> **What this task involves**
A faithful, complete copy of the entries is the sole expected answer.

> **Stored items**
-------

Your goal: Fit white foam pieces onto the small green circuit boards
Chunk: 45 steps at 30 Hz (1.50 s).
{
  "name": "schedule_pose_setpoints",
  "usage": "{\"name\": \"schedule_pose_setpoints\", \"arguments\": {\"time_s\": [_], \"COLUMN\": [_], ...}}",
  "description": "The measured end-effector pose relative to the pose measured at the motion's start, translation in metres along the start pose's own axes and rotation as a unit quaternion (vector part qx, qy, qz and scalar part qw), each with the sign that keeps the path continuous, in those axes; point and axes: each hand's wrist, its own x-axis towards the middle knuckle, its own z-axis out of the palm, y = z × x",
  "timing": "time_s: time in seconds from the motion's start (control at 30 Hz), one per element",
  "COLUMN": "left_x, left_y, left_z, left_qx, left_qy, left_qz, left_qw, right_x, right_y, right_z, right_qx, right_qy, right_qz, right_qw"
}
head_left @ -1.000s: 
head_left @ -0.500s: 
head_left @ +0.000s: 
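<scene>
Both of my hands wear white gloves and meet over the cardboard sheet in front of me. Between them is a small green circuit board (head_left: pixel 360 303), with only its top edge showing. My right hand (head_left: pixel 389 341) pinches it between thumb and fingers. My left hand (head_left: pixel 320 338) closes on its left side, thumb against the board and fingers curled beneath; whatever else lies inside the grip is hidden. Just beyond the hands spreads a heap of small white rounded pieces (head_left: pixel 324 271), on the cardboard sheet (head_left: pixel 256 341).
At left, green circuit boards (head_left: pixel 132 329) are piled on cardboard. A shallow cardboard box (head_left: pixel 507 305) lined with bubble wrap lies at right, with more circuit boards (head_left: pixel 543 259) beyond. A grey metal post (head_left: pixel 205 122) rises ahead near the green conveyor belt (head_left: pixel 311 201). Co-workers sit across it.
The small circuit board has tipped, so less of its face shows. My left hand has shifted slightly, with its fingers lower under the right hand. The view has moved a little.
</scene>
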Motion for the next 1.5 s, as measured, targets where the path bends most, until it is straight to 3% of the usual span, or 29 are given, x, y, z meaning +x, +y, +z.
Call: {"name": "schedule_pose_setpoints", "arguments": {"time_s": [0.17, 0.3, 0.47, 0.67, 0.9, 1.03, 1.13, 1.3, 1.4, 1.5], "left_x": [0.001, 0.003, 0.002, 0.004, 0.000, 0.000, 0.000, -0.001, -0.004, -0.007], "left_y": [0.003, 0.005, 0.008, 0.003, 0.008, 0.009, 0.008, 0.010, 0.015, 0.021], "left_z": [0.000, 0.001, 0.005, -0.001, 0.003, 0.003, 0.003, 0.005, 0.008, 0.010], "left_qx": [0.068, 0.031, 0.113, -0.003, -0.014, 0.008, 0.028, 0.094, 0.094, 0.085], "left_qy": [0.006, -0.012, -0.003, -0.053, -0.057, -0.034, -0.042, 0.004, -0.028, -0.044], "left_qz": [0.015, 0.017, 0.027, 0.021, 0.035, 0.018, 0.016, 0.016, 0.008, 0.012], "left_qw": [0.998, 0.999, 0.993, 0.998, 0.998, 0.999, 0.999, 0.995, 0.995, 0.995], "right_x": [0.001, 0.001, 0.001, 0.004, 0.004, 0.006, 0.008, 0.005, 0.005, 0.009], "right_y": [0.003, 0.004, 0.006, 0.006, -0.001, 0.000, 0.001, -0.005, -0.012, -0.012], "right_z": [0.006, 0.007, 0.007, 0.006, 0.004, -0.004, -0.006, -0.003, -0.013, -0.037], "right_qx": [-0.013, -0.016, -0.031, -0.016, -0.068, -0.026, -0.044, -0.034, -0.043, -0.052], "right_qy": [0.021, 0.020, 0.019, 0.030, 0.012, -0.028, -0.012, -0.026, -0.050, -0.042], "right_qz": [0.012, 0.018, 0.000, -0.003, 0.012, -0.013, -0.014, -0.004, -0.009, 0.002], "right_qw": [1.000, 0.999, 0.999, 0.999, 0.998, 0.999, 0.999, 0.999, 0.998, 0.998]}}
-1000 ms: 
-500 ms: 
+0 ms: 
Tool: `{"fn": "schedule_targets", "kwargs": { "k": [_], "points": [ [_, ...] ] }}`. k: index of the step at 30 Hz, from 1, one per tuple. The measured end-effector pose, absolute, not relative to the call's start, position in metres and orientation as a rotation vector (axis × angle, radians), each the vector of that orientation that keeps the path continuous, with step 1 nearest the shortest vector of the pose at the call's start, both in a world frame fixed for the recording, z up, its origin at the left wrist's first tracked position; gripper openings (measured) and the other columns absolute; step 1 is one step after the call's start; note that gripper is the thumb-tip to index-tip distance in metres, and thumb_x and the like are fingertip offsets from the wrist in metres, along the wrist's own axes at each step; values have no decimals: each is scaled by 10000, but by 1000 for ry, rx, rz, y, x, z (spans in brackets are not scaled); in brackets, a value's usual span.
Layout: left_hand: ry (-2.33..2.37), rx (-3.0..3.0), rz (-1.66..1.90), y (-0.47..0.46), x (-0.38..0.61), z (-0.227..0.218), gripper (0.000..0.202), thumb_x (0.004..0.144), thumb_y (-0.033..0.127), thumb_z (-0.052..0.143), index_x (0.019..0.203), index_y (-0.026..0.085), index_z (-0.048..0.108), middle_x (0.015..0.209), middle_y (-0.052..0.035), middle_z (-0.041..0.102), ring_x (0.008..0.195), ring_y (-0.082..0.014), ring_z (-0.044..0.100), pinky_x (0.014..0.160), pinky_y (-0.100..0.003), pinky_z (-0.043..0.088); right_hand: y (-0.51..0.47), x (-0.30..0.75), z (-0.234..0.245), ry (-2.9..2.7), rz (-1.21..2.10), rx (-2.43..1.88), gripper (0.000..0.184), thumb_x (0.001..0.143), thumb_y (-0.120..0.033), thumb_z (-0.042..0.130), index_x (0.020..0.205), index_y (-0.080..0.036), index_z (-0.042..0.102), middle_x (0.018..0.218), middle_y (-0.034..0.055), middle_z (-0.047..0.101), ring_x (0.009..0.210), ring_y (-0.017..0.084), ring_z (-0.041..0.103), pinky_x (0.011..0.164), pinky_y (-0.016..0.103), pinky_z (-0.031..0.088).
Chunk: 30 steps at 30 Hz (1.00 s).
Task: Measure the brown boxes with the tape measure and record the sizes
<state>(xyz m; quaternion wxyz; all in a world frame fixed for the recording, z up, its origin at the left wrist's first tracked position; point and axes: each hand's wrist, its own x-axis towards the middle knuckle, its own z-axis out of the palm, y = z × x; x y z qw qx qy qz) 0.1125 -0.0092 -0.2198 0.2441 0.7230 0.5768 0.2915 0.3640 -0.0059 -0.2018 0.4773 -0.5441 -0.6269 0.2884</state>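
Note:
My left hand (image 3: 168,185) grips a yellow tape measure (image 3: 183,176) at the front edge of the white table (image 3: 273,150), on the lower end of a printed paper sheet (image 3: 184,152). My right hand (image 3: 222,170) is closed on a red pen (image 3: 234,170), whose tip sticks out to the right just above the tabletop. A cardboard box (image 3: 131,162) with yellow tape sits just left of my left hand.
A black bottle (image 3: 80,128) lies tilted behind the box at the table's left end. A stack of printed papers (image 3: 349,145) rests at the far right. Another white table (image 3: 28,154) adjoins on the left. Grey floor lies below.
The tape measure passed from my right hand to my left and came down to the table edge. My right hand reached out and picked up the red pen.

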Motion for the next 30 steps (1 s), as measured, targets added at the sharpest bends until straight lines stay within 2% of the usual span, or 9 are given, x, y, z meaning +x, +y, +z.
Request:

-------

> **Reply to the exercise**
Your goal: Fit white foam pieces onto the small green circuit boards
Chunk: 45 steps at 30 Hz (1.50 s).
{
  "name": "schedule_pose_setpoints",
  "usage": "{\"name\": \"schedule_pose_setpoints\", \"arguments\": {\"time_s\": [_], \"COLUMN\": [_], ...}}",
  "description": "The measured end-effector pose relative to the pose measured at the motion's start, translation in metres along the start pose's own axes and rotation as a unit quaternion (vector part qx, qy, qz and scalar part qw), each with the sign that keeps the path continuous, in those axes; point and axes: each hand's wrist, its own x-axis towards the middle knuckle, its own z-axis out of the palm, y = z × x",
  "timing": "time_s: time in seconds from the motion's start (control at 30 Hz), one per element",
  "COLUMN": "left_x, left_y, left_z, left_qx, left_qy, left_qz, left_qw, right_x, right_y, right_z, right_qx, right_qy, right_qz, right_qw"
}
head_left @ -1.000s: 
head_left @ -0.500s: 
head_left @ +0.000s: 
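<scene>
Both of my hands wear white gloves and meet over the cardboard sheet in front of me. Between them is a small green circuit board (head_left: pixel 360 303), with only its top edge showing. My right hand (head_left: pixel 389 341) pinches it between thumb and fingers. My left hand (head_left: pixel 320 338) closes on its left side, thumb against the board and fingers curled beneath; whatever else lies inside the grip is hidden. Just beyond the hands spreads a heap of small white rounded pieces (head_left: pixel 324 271), on the cardboard sheet (head_left: pixel 256 341).
At left, green circuit boards (head_left: pixel 132 329) are piled on cardboard. A shallow cardboard box (head_left: pixel 507 305) lined with bubble wrap lies at right, with more circuit boards (head_left: pixel 543 259) beyond. A grey metal post (head_left: pixel 205 122) rises ahead near the green conveyor belt (head_left: pixel 311 201). Co-workers sit across it.
The small circuit board has tipped, so less of its face shows. My left hand has shifted slightly, with its fingers lower under the right hand. The view has moved a little.
</scene>
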Motion for the next 1.5 s, as measured, targets where the path bends most, until it is straight to 3% of the usual span, or 29 are given, x, y, z meaning +x, +y, +z.
Call: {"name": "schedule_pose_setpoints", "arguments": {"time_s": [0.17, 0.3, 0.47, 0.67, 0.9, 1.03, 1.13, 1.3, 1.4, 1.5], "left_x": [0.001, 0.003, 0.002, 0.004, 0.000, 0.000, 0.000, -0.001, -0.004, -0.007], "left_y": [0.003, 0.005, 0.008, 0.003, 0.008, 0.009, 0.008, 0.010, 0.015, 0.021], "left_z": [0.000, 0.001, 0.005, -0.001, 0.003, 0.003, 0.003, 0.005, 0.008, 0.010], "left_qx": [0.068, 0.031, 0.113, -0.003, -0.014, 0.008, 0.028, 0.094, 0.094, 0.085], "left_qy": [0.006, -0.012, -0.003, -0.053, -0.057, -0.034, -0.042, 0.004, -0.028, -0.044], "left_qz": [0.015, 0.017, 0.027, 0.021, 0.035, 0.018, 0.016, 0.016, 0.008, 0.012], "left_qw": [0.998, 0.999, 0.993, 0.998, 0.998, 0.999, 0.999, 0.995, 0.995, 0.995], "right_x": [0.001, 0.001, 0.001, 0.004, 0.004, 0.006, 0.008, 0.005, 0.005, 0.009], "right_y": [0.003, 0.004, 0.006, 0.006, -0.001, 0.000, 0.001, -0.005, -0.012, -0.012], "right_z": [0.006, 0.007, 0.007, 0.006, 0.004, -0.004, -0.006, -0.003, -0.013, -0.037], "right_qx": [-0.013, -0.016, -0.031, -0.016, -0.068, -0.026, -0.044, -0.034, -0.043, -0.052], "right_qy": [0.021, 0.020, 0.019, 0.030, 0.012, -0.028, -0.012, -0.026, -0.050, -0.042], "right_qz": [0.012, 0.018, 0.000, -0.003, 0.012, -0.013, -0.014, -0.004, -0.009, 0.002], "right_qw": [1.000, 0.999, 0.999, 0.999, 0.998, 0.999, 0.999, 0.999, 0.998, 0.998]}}
-1000 ms: 
-500 ms: 
+0 ms: 
Tool: `{"fn": "schedule_targets", "kwargs": { "k": [_], "points": [ [_, ...] ] }}`. k: index of the step at 30 Hz, from 1, one per tuple. The measured end-effector pose, absolute, not relative to the call's start, position in metres and orientation as a rotation vector (axis × angle, radians), each the vector of that orientation that keeps the path continuous, with step 1 nearest the shortest vector of the pose at the call's start, both in a world frame fixed for the recording, z up, its origin at the left wrist's first tracked position; gripper openings (measured) and the other columns absolute; step 1 is one step after the call's start; note that gripper is the thumb-tip to index-tip distance in metres, and thumb_x and the like are fingertip offsets from the wrist in metres, along the wrist's own axes at each step; values have no decimals: each is scaled by 10000, but by 1000 for ry, rx, rz, y, x, z (spans in brackets are not scaled); in brackets, a value's usual span.
Layout: left_hand: ry (-2.33..2.37), rx (-3.0..3.0), rz (-1.66..1.90), y (-0.47..0.46), x (-0.38..0.61), z (-0.227..0.218), gripper (0.000..0.202), thumb_x (0.004..0.144), thumb_y (-0.033..0.127), thumb_z (-0.052..0.143), index_x (0.019..0.203), index_y (-0.026..0.085), index_z (-0.048..0.108), middle_x (0.015..0.209), middle_y (-0.052..0.035), middle_z (-0.041..0.102), ring_x (0.008..0.195), ring_y (-0.082..0.014), ring_z (-0.044..0.100), pinky_x (0.014..0.160), pinky_y (-0.100..0.003), pinky_z (-0.043..0.088); right_hand: y (-0.51..0.47), x (-0.30..0.75), z (-0.234..0.245), ry (-2.9..2.7), rz (-1.21..2.10), rx (-2.43..1.88), gripper (0.000..0.184), thumb_x (0.001..0.143), thumb_y (-0.120..0.033), thumb_z (-0.042..0.130), index_x (0.020..0.205), index_y (-0.080..0.036), index_z (-0.042..0.102), middle_x (0.018..0.218), middle_y (-0.034..0.055), middle_z (-0.047..0.101), ring_x (0.009..0.210), ring_y (-0.017..0.084), ring_z (-0.041..0.103), pinky_x (0.011..0.164), pinky_y (-0.016..0.103), pinky_z (-0.031..0.088).
Chunk: 30 steps at 30 Hz (1.00 s).
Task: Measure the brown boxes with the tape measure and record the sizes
<state>(xyz m; quaternion wxyz; all in a world frame fixed for the recording, z up, its origin at the left wrist's first tracked position; point and axes: each hand's wrist, its own x-axis towards the middle knuckle, its own z-axis out of the palm, y = z × x; x y z qw qx qy qz) 0.1125 -0.0092 -0.2198 0.2441 0.7230 0.5768 0.2915 0.3640 -0.0059 -0.2018 0.4773 -0.5441 -0.6269 0.2884</state>
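Note:
My left hand (image 3: 168,185) grips a yellow tape measure (image 3: 183,176) at the front edge of the white table (image 3: 273,150), on the lower end of a printed paper sheet (image 3: 184,152). My right hand (image 3: 222,170) is closed on a red pen (image 3: 234,170), whose tip sticks out to the right just above the tabletop. A cardboard box (image 3: 131,162) with yellow tape sits just left of my left hand.
A black bottle (image 3: 80,128) lies tilted behind the box at the table's left end. A stack of printed papers (image 3: 349,145) rests at the far right. Another white table (image 3: 28,154) adjoins on the left. Grey floor lies below.
The tape measure passed from my right hand to my left and came down to the table edge. My right hand reached out and picked up the red pen.
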
Motion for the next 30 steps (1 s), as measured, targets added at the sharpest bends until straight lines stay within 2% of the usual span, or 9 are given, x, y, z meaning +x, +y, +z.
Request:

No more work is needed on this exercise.